(Prompt) The data below should be transcribed in full, with no picture included.
%%
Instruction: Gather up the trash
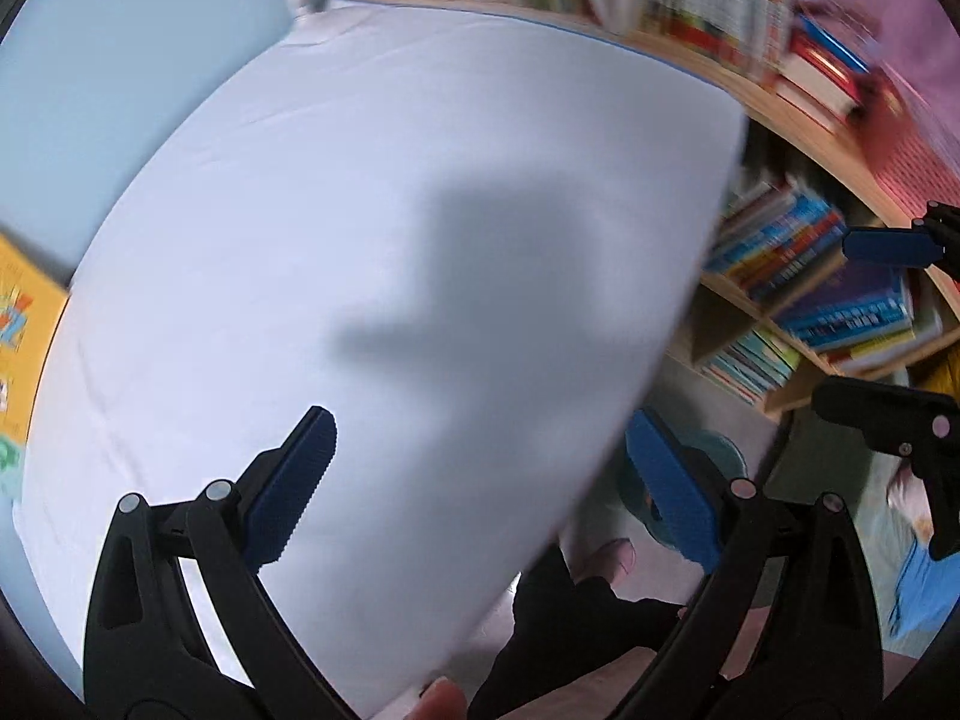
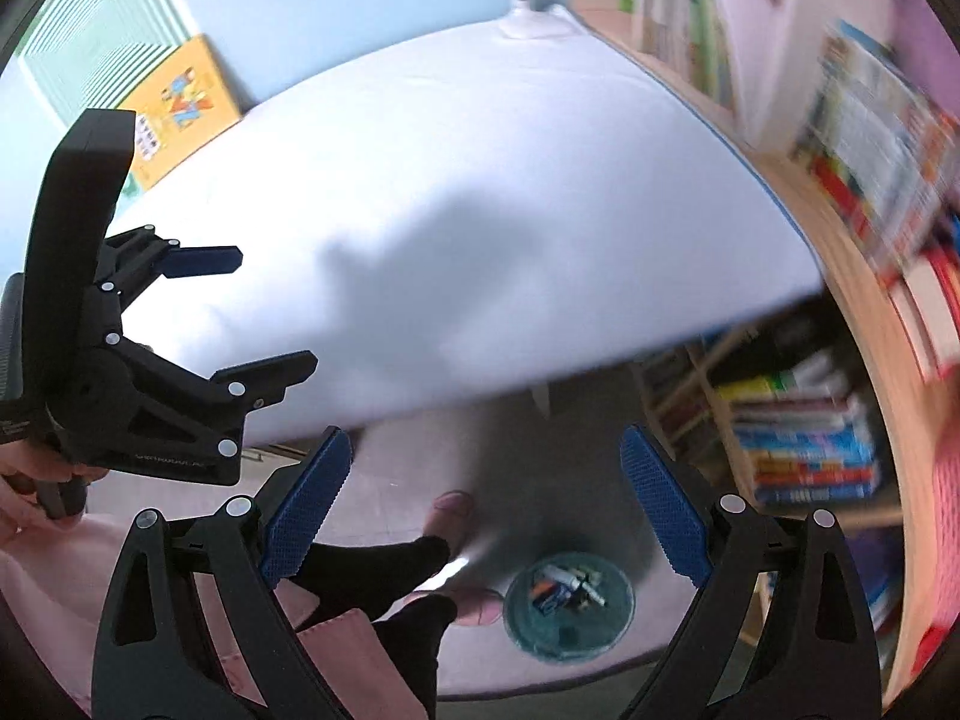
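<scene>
With both the right gripper (image 2: pixel 486 504) and the left gripper (image 1: pixel 480 486) spread apart and empty, the trash (image 2: pixel 567 588) lies in the bin (image 2: pixel 522 630) on the floor, and the white table (image 2: pixel 480 210) beyond looks bare, so collecting seems nearly done.

Bright, even daylight washes the white table (image 1: pixel 360 210) nearly featureless, a soft grey shadow sprawls across its middle, motion blur smears the bookshelves (image 2: pixel 840 180) at right, and fisheye bending curves every edge toward black corners.
</scene>
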`<state>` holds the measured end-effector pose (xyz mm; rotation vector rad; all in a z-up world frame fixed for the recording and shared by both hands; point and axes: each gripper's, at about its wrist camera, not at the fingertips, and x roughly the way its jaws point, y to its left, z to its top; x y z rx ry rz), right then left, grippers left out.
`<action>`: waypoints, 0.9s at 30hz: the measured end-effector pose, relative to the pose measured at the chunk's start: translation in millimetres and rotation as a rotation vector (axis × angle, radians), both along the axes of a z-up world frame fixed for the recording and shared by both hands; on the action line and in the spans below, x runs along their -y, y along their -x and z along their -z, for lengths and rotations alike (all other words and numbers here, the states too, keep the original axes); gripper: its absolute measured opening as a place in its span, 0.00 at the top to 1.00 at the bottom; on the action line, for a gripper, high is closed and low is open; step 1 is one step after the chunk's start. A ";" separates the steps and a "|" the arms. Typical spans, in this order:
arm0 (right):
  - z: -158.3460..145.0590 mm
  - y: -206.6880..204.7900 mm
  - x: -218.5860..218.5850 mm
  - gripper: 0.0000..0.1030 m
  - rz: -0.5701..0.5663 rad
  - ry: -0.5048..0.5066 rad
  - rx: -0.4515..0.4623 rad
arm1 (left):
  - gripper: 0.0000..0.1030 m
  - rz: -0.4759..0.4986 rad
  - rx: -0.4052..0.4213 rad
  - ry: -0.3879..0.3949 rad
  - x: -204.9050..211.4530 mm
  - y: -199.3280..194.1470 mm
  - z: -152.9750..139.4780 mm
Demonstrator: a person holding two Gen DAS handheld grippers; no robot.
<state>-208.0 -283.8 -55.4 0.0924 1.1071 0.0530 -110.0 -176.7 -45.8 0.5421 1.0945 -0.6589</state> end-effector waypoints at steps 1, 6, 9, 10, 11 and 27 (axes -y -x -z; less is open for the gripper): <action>-0.9 -6.4 -3.8 0.12 -0.014 0.001 0.000 | 0.08 -0.023 0.004 0.000 -6.2 -6.6 -0.6; -3.2 -43.0 -28.3 0.12 -0.105 0.006 -0.006 | 0.08 -0.116 0.011 0.001 -31.9 -34.0 -1.0; -3.8 -63.1 -44.5 0.12 -0.152 0.010 -0.004 | 0.08 -0.178 0.006 0.005 -51.4 -51.5 -0.3; -4.3 -69.7 -49.0 0.12 -0.168 0.010 0.000 | 0.08 -0.192 0.005 0.005 -55.7 -56.9 -0.3; -4.5 -75.4 -51.8 0.12 -0.181 0.009 0.003 | 0.08 -0.206 0.005 0.006 -60.1 -61.2 -0.2; -0.6 -157.7 -104.6 0.12 -0.322 -0.018 0.004 | 0.08 -0.448 -0.018 0.008 -139.4 -121.1 6.8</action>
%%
(Task output)
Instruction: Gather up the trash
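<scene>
With both the right gripper (image 2: pixel 486 504) and the left gripper (image 1: pixel 480 486) spread apart and empty, the trash (image 2: pixel 567 588) lies in the bin (image 2: pixel 522 630) on the floor, and the white table (image 2: pixel 480 210) beyond looks bare, so collecting seems nearly done.

Bright, even daylight washes the white table (image 1: pixel 360 210) nearly featureless, a soft grey shadow sprawls across its middle, motion blur smears the bookshelves (image 2: pixel 840 180) at right, and fisheye bending curves every edge toward black corners.
</scene>
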`<state>` holds the measured end-effector pose (xyz mm; rotation vector rad; all in a z-up world frame fixed for the recording and shared by both hands; point and axes: each gripper's, at about its wrist camera, not at the fingertips, and x roughly the way its jaws point, y to its left, z to its top; x y z rx ry rz), right then left, grippers left out.
`<action>`: waypoints, 0.9s at 30hz: the measured end-effector pose, relative to the pose measured at the chunk's start: translation in millimetres and rotation as a rotation vector (axis × angle, radians), both along the axes of a z-up world frame fixed for the recording and shared by both hands; on the action line and in the spans below, x runs along their -y, y along their -x and z along their -z, for lengths and rotations alike (all other words and numbers here, the states too, keep the original axes); gripper: its absolute measured opening as a place in its span, 0.00 at the top to 1.00 at the bottom; on the action line, for a gripper, high is closed and low is open; step 1 is one step after the chunk's start. A ";" separates the steps and a "|" the arms. Typical spans, in this order:
arm0 (right):
  - z: -158.3460..145.0590 mm
  - y: -206.6880..204.7900 mm
  - x: -218.5860..218.5850 mm
  - gripper: 0.0000..0.1030 m
  - rz: -0.5701..0.5663 rad
  - ry: -0.5048..0.5066 rad
  - rx: -0.4515..0.4623 rad
arm1 (left):
  - gripper: 0.0000..0.1030 m
  - rz: -0.4759..0.4986 rad
  - rx: -0.4052..0.4213 rad
  - ry: -0.3879..0.3949 rad
  - x: -204.9050..211.4530 mm
  - y: -199.3280..194.1470 mm
  - z: -152.9750..139.4780 mm
Demonstrator: a person holding two Gen DAS handheld grippers; no robot.
<state>-208.0 -283.8 -55.4 0.0924 1.1071 0.0530 -110.0 -176.7 -45.8 0.5421 1.0945 -0.6589</state> end-effector waypoints at steps 1, 6, 9, 10, 11 and 27 (axes -y -x -z; less is open for the gripper): <action>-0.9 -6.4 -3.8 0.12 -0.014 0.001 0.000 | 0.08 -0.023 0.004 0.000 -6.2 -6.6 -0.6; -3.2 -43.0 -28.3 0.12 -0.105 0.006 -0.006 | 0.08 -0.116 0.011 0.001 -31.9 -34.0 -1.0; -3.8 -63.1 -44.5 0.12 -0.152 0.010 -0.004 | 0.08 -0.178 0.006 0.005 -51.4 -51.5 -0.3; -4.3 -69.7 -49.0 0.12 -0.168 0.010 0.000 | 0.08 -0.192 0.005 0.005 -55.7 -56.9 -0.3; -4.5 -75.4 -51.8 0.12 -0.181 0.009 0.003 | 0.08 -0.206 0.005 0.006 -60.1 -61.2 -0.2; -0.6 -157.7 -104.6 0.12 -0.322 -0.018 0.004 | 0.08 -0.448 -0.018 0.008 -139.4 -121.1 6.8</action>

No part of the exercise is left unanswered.